No Loss, No Negligence: Ontario Court of Appeal Reaffirms that Compensable Loss Remains an Essential Component to Recovery in Negligence

  • June 13, 2024
  • Pavel Sergeyev

Plaintiffs in pharmaceutical class actions typically seek compensation for physical injuries resulting from their ingestion of drug products that are alleged to have been negligently designed and/or manufactured. However, in Palmer v. Teva Canada Limited, 2022 ONSC 4690, aff’d 2024 ONCA 220 (“Palmer”) the Court of Appeal for Ontario recently reaffirmed that the need to plead and prove concrete injury remains an “essential component to recovery” in negligence and that product liability claims cannot generally be sustained based solely on: (a) the potential increased risk of future harm; (b) bare allegations of psychological harm; and/or (c) pure economic losses, such as out-of-pocket costs for medical services and monitoring.[1]

A summary of the Palmer decision and a discussion regarding its implications follows.


The plaintiffs commenced a proposed class action against a group of pharmaceutical drug manufacturers, alleging that the defendants had negligently manufactured certain lots of the anti-hypertension drug valsartan, resulting in certain shipments being contaminated with trace amounts of carcinogens. The core of the plaintiffs’ action was a negligence claim[2] alleging that “the defendants breached their duty of care to the plaintiffs by failing to ensure that the valsartan they produced was free of the contaminants”.[3] However, the plaintiffs did not allege that they or anyone else had been diagnosed with cancer or had otherwise been physically injured as a result of having ingested valsartan.

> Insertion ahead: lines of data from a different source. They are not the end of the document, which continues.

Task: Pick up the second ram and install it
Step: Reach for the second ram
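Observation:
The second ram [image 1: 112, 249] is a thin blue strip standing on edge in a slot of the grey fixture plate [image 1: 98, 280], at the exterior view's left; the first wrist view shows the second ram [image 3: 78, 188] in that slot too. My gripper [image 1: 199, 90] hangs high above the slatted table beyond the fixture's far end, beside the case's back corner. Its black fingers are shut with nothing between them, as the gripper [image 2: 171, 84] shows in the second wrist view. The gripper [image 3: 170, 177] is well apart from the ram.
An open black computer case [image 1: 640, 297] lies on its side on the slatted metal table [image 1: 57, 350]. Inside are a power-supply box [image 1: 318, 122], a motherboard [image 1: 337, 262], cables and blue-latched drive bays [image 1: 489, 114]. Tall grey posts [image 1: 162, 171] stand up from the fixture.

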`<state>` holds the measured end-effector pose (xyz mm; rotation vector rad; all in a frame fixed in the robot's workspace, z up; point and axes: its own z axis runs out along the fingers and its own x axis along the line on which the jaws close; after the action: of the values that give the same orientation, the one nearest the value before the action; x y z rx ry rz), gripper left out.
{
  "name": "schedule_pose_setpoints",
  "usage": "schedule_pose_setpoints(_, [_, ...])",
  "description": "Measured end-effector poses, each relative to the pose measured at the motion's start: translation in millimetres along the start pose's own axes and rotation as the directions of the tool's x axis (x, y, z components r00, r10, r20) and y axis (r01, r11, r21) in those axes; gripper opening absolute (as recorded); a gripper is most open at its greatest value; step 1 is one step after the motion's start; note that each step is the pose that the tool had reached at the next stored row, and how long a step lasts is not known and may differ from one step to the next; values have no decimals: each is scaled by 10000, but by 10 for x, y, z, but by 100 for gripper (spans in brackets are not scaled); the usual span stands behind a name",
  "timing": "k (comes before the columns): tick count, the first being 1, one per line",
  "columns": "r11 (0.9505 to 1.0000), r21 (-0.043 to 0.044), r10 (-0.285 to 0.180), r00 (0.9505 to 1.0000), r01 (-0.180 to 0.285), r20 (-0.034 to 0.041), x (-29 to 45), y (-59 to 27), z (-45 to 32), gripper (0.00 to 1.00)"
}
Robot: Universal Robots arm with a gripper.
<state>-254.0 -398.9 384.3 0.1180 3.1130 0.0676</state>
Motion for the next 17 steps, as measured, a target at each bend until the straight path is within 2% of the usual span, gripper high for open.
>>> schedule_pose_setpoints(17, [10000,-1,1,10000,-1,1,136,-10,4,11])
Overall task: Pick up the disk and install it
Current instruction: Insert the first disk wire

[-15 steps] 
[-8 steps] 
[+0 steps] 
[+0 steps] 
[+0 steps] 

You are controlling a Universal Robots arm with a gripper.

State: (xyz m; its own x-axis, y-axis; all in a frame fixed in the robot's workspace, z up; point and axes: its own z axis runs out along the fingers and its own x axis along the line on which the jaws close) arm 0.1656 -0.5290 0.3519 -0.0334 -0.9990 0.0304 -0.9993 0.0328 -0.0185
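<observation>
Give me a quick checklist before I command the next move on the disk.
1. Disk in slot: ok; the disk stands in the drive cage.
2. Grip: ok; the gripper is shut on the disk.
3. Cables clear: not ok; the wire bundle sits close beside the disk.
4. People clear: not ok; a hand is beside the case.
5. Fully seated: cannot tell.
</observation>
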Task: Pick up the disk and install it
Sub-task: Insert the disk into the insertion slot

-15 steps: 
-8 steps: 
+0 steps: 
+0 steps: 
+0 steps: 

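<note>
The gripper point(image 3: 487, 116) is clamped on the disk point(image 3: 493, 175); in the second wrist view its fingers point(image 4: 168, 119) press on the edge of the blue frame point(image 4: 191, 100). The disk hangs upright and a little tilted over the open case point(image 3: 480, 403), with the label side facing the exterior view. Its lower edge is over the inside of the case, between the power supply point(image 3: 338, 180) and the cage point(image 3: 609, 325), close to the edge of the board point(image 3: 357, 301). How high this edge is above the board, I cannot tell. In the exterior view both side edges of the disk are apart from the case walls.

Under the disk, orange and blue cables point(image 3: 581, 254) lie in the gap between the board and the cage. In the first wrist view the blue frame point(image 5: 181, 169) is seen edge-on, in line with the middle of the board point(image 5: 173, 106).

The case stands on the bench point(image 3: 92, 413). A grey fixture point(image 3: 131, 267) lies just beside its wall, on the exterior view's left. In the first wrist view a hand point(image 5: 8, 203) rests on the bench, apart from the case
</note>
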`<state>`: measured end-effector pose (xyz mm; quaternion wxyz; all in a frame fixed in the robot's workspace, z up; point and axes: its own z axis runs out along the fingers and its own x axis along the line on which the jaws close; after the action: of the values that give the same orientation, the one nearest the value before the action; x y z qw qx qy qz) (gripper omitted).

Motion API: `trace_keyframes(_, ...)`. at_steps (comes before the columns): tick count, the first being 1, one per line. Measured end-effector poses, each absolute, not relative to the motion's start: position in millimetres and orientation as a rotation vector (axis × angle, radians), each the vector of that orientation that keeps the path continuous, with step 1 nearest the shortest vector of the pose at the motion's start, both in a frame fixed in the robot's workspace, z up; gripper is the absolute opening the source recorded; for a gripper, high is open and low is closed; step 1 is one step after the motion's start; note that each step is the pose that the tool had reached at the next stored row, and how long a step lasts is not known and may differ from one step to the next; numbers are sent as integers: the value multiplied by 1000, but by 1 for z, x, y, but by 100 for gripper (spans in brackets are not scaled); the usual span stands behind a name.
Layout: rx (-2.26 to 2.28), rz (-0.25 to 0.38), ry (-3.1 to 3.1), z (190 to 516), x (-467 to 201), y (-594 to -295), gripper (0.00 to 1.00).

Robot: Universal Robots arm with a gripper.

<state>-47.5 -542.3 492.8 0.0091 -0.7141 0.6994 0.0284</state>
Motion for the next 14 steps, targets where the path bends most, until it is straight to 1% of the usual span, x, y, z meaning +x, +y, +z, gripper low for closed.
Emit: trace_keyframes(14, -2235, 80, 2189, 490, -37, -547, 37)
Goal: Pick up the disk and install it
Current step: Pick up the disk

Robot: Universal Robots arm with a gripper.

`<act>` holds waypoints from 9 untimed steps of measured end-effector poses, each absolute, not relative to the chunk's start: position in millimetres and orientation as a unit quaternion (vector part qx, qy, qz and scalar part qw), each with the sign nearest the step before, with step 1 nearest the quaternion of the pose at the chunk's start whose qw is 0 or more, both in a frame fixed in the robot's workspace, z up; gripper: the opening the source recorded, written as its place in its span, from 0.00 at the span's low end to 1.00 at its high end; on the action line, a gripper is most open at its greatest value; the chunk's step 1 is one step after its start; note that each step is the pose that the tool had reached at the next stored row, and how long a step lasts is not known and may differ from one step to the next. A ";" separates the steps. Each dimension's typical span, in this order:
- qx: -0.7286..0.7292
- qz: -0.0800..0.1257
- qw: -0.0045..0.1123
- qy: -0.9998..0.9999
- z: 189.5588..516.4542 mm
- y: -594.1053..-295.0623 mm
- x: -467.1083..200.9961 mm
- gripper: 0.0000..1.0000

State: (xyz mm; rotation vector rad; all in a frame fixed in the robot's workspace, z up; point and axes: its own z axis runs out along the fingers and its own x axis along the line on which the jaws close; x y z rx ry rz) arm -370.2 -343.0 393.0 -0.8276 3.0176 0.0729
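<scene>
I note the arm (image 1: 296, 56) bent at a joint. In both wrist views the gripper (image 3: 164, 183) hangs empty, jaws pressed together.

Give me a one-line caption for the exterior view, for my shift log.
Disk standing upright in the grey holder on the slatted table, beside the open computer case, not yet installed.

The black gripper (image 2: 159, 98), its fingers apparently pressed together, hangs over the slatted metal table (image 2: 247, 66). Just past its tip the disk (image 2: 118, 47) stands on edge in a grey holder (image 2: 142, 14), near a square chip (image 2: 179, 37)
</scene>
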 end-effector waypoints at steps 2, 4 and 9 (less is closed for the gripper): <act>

Instead, they sought damages for the following:

  1. “genotoxic injuries”, i.e., changes to their “internal bodily composition at a cellular or molecular level" that resulted in an increased risk of being diagnosed with cancer in the future;[4] 
  2. psychological injuries arising from the “shock and serious and prolonged anxiety, mental distress and worry from fear that consuming the contaminated valsartan has led, or will lead, to adverse health effects at some point in the future”;[5] and
  3. pure economic losses, such as the subrogated costs for medical screening and monitoring to provide early detection of any adverse health effects caused by ingesting valsartan.[6]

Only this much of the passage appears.